CATS is UNICEF’s core strategy to eliminate open defecation, in line with Sustainable Development Goal (SDG) 6.2: to ‘achieve access to adequate and equitable sanitation and hygiene for all and end open defecation, paying special attention to the needs of women and girls and those in vulnerable situations’.4 CATS has scaled up rapidly since its 2008 inception, with implementation in over 60 countries: approximately 48 million people now live in open defecation free communities that previously did not.5 With these achievements come even greater challenges. Achieving universal basic sanitation coverage by 2030 will require an acceleration of progress to eliminate open defecation, to keep up with population growth and to reach the poorest households.
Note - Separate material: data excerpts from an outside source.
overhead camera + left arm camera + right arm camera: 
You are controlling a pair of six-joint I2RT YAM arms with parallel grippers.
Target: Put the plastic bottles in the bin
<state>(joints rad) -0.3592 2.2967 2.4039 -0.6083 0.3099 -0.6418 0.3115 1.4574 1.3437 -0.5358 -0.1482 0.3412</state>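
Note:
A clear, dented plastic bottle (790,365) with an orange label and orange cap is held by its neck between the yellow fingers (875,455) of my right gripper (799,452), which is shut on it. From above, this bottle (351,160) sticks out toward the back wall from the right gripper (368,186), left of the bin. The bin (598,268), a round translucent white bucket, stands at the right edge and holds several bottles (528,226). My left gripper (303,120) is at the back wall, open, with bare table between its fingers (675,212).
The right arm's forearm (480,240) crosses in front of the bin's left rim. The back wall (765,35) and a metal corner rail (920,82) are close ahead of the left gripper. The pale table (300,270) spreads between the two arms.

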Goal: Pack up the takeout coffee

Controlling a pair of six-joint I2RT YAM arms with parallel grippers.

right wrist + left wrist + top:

Five country field notes examining the Haiti, Philippines, Mali, Zambia and Nepal CATS programmes were developed for this set of CATS Field Notes, to generate lessons for programming through exploring how each programme reached its current stage of development. The field notes capture CATS programmes at different stages of maturity, both in terms of total number of people that live in ODF communities and the adoption of CATS within government programmes and systems. At one side of the spectrum is Haiti, with its nascent but promising programme. In the middle of the spectrum are the Philippines and Mali programmes, with Zambia and Nepal representing more developed examples of CATS programming.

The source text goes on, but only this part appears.